TASK DESCRIPTION
The reply should return the data in full, exactly as written.

*** Opening of DATA ***

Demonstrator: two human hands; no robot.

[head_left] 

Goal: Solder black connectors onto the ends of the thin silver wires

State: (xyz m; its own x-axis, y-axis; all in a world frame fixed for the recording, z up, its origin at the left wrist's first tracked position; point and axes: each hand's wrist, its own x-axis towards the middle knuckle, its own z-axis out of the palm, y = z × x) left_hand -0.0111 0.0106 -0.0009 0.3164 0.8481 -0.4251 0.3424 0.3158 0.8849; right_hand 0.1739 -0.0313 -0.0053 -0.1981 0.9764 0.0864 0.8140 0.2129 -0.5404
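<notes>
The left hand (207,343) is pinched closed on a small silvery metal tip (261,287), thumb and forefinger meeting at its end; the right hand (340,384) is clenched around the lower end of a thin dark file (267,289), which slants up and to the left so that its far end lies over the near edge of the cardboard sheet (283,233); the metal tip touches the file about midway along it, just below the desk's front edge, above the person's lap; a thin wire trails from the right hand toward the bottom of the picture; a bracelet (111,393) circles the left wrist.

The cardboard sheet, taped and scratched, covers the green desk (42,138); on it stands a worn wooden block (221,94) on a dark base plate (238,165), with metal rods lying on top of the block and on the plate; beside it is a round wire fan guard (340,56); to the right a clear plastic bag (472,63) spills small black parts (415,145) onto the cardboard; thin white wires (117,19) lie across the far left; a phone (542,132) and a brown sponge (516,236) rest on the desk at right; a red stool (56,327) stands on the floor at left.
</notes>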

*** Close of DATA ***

YOUR SOLUTION
Demonstrator: two human hands; no robot.

[head_left] 

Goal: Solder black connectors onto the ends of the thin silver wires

State: (xyz m; its own x-axis, y-axis; all in a world frame fixed for the recording, z up, its origin at the left wrist's first tracked position; point and axes: each hand's wrist, its own x-axis towards the middle knuckle, its own z-axis out of the palm, y = z × x) left_hand -0.0111 0.0106 -0.0009 0.3164 0.8481 -0.4251 0.3424 0.3158 0.8849; right_hand 0.1739 -0.0313 -0.0053 -0.1981 0.9764 0.0864 0.8140 0.2129 -0.5404
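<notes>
The left hand (207,343) is pinched closed on a small silvery metal tip (261,287), thumb and forefinger meeting at its end; the right hand (340,384) is clenched around the lower end of a thin dark file (267,289), which slants up and to the left so that its far end lies over the near edge of the cardboard sheet (283,233); the metal tip touches the file about midway along it, just below the desk's front edge, above the person's lap; a thin wire trails from the right hand toward the bottom of the picture; a bracelet (111,393) circles the left wrist.

The cardboard sheet, taped and scratched, covers the green desk (42,138); on it stands a worn wooden block (221,94) on a dark base plate (238,165), with metal rods lying on top of the block and on the plate; beside it is a round wire fan guard (340,56); to the right a clear plastic bag (472,63) spills small black parts (415,145) onto the cardboard; thin white wires (117,19) lie across the far left; a phone (542,132) and a brown sponge (516,236) rest on the desk at right; a red stool (56,327) stands on the floor at left.
</notes>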

For this exercise, nothing more is required.